Over at SoftwareStackInvesting, Poffringa has a new detailed post on Fastly’s technology (https://softwarestackinvesting.com/fastly-edge-compute-expla… ).
It’s highly technical, but if I may, here are some perhaps easier to digest take-aways:
• Fastly was founded by Artur Bergman in 2011, who was frustrated with the existing CDN solutions available to him.
• Fastly’s Chief Product Architect recently said “Fastly has a long history of looking at problems from first principles and being unafraid to undertake difficult projects if we know they will benefit our customers.”
• Fastly took software-driven approach to the networking of their CDN, based on Arista’s (ANET) SDN switches. Using switches instead of routers was big cost savings for Fastly, and by running their own software on top, they can optimize content delivery in ways fixed hardware routers can’t.
• Fastly’s overall design is to have fewer, but larger POPs than their competitors. Not just larger, but much more efficient, with SSDs and custom file system software for performance. Some super-popular content, such as “Like” or “Share” button icons, are actually served out of memory, not disk.
• Almost all aspects of Fastly’s CDN are customer-programmable, performant, and cost-efficient with features like instant cache purging, limited deployment regions, and instant activation/deactivation.
• Compute@Edge moves computations out of central servers and closer to end-users in Fastly’s distributed network. This is a serverless environment, which essentially means customers don’t have to manually manage server process instances and only pay for what they use. Fastly’s processes start up orders of magnitude faster than anyone else, including Amazon’s Lamda, the first popular serverless computing architecture. Like Fastly’s re-thinking of CDNs, they went back to first principles for their serverless architecture and it’s unlike anyone else’s - almost all of which have a container that is started up. Those containers are heavy, in that they have all kinds of functionality, not necessarily designed for serverless. Fastly designed their processes specifically around the small kernal that starts up quickly and leaves it to the applications to bring in only what they need to run.
• Compute@Edge won’t be rolled out to everyone until 2021, so no revenue from it until then.
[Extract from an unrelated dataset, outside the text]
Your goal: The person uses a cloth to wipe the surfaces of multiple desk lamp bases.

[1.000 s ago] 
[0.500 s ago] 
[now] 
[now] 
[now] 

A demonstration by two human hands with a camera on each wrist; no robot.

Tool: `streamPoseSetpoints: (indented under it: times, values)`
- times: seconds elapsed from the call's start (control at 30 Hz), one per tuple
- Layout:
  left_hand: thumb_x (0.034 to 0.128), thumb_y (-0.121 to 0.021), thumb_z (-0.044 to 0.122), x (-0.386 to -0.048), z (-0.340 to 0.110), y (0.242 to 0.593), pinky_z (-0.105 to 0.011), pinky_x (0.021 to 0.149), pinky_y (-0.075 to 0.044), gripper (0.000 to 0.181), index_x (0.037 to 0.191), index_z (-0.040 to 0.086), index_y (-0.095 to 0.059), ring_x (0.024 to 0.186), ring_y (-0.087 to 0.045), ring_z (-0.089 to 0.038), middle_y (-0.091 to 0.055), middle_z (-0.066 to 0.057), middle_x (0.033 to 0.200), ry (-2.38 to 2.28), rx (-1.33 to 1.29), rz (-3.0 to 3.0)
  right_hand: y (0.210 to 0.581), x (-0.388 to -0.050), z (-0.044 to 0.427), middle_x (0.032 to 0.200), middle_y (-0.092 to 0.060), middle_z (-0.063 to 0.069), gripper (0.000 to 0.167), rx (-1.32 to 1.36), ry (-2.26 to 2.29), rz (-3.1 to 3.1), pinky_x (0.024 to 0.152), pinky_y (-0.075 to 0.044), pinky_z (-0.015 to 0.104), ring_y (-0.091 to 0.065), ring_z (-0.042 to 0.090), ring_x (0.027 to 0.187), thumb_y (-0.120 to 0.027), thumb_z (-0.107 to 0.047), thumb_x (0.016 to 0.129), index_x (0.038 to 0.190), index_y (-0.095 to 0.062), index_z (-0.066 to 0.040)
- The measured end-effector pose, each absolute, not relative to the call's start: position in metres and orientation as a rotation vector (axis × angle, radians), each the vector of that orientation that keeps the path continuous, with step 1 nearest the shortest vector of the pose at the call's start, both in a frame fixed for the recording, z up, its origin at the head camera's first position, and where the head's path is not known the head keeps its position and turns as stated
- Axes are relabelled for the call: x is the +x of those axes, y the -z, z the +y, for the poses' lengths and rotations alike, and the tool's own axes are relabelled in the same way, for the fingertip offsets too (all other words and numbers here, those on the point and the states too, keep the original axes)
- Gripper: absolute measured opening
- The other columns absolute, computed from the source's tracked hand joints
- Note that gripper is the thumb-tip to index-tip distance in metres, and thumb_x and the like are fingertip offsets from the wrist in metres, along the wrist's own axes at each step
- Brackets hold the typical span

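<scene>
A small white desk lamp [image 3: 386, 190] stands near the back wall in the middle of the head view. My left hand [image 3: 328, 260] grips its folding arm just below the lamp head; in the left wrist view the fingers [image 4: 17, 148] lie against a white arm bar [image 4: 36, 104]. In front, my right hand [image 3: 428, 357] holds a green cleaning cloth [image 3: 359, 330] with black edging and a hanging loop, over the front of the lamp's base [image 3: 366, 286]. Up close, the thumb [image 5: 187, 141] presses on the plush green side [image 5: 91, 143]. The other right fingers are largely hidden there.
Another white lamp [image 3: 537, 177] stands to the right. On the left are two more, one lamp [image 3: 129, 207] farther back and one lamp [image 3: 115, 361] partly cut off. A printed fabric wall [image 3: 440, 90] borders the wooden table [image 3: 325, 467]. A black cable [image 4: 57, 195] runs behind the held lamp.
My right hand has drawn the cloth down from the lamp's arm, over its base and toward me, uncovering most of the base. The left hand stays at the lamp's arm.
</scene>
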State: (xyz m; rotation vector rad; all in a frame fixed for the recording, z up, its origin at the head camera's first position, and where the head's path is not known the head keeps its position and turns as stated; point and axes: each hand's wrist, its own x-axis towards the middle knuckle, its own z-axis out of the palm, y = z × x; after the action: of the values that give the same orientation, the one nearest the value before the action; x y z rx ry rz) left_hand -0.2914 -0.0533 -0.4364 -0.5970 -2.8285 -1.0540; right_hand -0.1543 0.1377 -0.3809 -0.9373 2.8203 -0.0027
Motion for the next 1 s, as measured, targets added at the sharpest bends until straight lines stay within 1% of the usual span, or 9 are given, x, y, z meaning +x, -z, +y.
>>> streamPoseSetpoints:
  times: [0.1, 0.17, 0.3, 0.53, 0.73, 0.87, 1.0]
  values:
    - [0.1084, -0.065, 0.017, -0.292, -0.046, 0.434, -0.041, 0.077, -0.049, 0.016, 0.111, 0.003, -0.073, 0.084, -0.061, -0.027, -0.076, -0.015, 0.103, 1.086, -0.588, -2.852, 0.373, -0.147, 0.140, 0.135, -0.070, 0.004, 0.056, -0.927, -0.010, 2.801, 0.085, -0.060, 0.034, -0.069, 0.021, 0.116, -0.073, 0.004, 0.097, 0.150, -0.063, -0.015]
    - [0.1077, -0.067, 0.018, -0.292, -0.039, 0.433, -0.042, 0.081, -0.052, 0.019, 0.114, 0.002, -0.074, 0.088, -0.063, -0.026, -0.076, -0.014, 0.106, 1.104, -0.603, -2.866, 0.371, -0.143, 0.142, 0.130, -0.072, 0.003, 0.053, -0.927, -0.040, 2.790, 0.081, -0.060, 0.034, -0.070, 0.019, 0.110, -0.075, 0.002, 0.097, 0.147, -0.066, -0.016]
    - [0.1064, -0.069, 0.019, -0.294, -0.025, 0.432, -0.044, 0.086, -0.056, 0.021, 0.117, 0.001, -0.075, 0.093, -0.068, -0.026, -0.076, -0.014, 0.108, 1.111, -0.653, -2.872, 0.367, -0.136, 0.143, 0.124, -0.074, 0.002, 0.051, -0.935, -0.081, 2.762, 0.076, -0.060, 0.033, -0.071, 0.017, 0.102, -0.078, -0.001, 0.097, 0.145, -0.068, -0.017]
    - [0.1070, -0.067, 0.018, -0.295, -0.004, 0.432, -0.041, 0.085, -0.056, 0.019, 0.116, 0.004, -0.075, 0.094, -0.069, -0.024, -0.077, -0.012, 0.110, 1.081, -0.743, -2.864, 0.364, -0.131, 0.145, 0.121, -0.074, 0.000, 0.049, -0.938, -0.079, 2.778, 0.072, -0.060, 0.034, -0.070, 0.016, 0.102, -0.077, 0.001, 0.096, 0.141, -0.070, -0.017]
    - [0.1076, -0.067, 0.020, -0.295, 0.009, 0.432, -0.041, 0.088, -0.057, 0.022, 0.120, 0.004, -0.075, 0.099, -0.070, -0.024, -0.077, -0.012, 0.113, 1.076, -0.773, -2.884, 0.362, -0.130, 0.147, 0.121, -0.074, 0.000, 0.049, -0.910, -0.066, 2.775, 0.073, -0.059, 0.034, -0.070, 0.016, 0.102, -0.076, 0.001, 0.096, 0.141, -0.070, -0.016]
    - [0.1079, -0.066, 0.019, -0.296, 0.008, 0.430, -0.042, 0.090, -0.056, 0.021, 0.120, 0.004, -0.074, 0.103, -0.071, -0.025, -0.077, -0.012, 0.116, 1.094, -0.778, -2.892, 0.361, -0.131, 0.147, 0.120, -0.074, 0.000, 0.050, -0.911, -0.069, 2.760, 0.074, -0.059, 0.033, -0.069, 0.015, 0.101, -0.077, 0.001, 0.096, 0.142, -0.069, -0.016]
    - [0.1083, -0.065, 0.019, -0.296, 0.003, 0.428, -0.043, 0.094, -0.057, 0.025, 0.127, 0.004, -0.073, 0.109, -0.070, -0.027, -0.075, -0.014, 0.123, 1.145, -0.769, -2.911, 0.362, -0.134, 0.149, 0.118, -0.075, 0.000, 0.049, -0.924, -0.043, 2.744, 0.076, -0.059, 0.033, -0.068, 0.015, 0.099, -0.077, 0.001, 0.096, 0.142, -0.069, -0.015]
Smorgasbord here: With select customers already building solutions in Beta, once it goes live revenue could start pretty high at day one.
• As an example of Compute@Edge, Shopify will be offering its customers the ability to do custom product discounts, beyond standard things like “buy 1, get 1 free.” Shopify’s customers will be able create their own discount rules and run them within the Shopify environment in a fast, compact, secure manner on top of Fastly. Shopify reported a speed of 1,000 requests per second.
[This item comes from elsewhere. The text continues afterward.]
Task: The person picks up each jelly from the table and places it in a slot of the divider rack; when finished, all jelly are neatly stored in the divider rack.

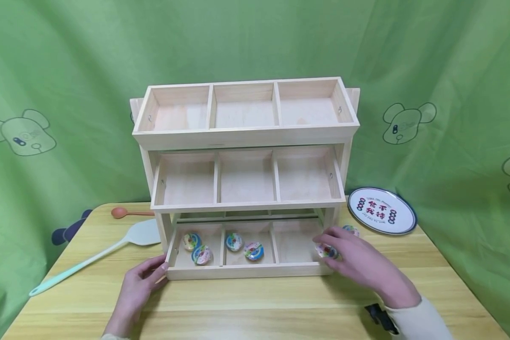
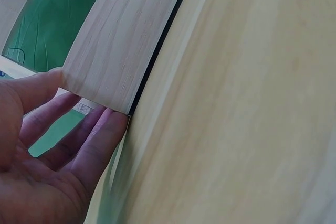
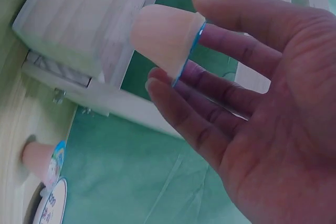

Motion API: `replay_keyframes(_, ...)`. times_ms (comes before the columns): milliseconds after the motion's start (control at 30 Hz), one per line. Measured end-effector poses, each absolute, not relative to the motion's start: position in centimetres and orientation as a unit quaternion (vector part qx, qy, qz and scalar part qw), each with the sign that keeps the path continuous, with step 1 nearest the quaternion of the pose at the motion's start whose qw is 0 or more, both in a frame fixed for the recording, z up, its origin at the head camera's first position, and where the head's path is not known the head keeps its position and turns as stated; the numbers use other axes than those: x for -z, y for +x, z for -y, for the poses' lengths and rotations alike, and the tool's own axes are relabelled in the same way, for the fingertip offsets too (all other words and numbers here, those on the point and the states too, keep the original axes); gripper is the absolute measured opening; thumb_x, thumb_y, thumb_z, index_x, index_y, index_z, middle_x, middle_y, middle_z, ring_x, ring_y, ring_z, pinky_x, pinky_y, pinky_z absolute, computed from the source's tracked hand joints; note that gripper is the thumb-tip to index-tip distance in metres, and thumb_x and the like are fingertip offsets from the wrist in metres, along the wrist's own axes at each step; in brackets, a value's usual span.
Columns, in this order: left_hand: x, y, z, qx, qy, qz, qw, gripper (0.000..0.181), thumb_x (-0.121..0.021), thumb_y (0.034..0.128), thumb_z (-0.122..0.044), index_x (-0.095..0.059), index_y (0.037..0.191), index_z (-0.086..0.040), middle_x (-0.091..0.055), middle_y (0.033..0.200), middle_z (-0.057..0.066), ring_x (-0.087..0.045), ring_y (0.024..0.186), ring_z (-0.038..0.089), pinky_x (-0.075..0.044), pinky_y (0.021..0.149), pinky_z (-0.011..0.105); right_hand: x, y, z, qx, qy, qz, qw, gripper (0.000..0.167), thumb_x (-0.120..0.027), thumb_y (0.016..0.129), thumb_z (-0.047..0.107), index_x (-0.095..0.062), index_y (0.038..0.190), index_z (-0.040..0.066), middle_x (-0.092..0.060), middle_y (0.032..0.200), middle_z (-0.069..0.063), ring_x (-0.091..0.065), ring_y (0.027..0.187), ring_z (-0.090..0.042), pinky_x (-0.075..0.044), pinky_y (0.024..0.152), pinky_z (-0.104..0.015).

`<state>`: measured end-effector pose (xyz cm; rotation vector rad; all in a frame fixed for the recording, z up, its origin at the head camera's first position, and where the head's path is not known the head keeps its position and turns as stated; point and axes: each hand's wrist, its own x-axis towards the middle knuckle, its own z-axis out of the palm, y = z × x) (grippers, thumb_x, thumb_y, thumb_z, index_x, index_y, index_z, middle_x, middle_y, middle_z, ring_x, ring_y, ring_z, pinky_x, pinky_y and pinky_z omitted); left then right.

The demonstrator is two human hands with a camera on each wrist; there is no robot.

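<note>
A jelly cup (image 3: 163,38) with a blue-rimmed printed lid is held by my right hand (image 1: 363,259), above the right front corner of the bottom wooden tray (image 1: 246,272). In the right wrist view its pale body points away from the palm, with thumb and fingers at the lid's rim. My left hand (image 1: 140,288) holds the left front corner of this tray, thumb at the upper edge and fingers along the end. Two jelly cups (image 1: 201,255) lie in the left compartment and two more jelly cups (image 1: 253,251) in the middle one.
Above stand the middle tray (image 1: 248,206) and top tray (image 1: 246,137) of the wooden rack. Another jelly cup (image 3: 39,161) stands right of the rack near an oval plate (image 1: 382,210). A white turner (image 1: 142,232) and a red spoon (image 1: 120,212) lie at left.
</note>
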<state>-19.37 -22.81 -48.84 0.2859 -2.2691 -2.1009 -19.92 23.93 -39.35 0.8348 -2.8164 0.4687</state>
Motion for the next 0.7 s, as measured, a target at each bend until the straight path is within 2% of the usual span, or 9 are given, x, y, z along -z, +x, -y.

• Poffringa warns us potential investors that the market for this kind of distributed serverless compute environment is unproven. Engineers might love it, but that doesn’t mean customers will flock to it. And if they do, Poffringa expects that the big cloud vendors will eventually modify their own existing serverless offerings in an attempt to match Fastly’s speed and security. However, Fastly likely has a big head start.
My own (Smorgasbord’s) take is that given those vendors already have a big heavy-weight architecture, they’re going to have to make some tough decisions in trying to match Fastly that their existing customer won’t like. For instance, AWS’s Lamda gives their customers a full web container with all sorts of functionality. That’s one reason it takes so long to startup. If Amazon pulls functionality, existing customer workloads won’t work without significant re-writing on the customer size, which they won’t like. If AWS chooses a whole new approach that matches Fastly, then customers will be confused as to which Amazon serverless model to choose.
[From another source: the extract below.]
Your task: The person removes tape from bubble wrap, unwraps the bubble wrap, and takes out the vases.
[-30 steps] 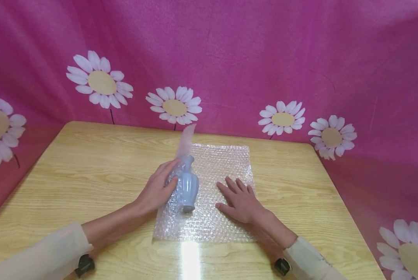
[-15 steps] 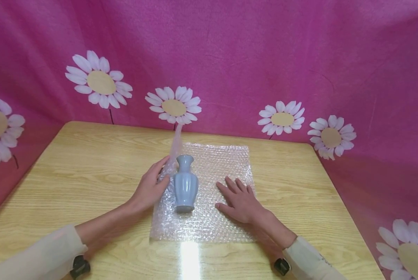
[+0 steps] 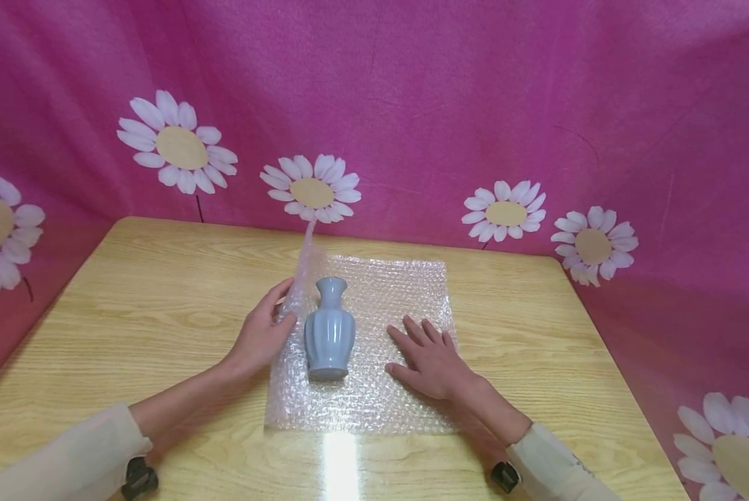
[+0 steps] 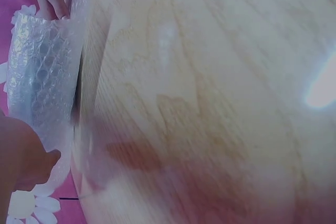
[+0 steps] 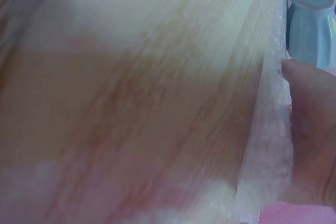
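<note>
The left flap of bubble wrap (image 3: 390, 296) has come back off my blue vase (image 3: 330, 337).
From my head, the vase, which was partly behind the flap a second ago, lies on its side in full view on the wrap, mouth far, base near; my left hand (image 3: 257, 335) pinches the raised left edge, while my right hand (image 3: 434, 360) stays spread on the sheet at right, so I judge the wrapping is not yet done. At my left wrist, the lifted plastic stands between camera and vase, showing it only faintly. At my right wrist, the vase's base shows bare beyond my thumb, above the desk (image 5: 147, 103).
</note>
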### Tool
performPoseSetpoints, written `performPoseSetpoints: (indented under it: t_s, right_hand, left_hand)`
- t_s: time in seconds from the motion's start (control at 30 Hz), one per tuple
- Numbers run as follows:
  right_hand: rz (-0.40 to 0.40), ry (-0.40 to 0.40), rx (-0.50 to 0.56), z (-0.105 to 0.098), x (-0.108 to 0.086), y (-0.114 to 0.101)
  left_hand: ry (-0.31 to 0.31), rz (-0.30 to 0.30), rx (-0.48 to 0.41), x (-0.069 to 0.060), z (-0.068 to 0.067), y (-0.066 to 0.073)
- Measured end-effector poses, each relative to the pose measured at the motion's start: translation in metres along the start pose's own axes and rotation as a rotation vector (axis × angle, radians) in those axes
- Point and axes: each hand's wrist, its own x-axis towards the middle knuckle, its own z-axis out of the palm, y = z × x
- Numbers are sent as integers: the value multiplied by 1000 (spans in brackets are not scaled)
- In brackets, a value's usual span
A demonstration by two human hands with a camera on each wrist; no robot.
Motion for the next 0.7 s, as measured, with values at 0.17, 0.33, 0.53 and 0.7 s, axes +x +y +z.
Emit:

• Competition includes Cloudflare’s Worker product, which is already available. Worker has a 3000-5000 micro-second startup time, compared to Fastly’s 35 micro-second startup time (and compared to Amazon’s 200,000 mico-second startup time). Worker has a smaller footprint than AWS (3MB versus 35MB), but Compute@Edge’s memory footprint is much much smaller: only several KB (1MB = 1000KB).
Definitely worth reading the whole article, even if you have to take it in chunks and skip over some technical passages.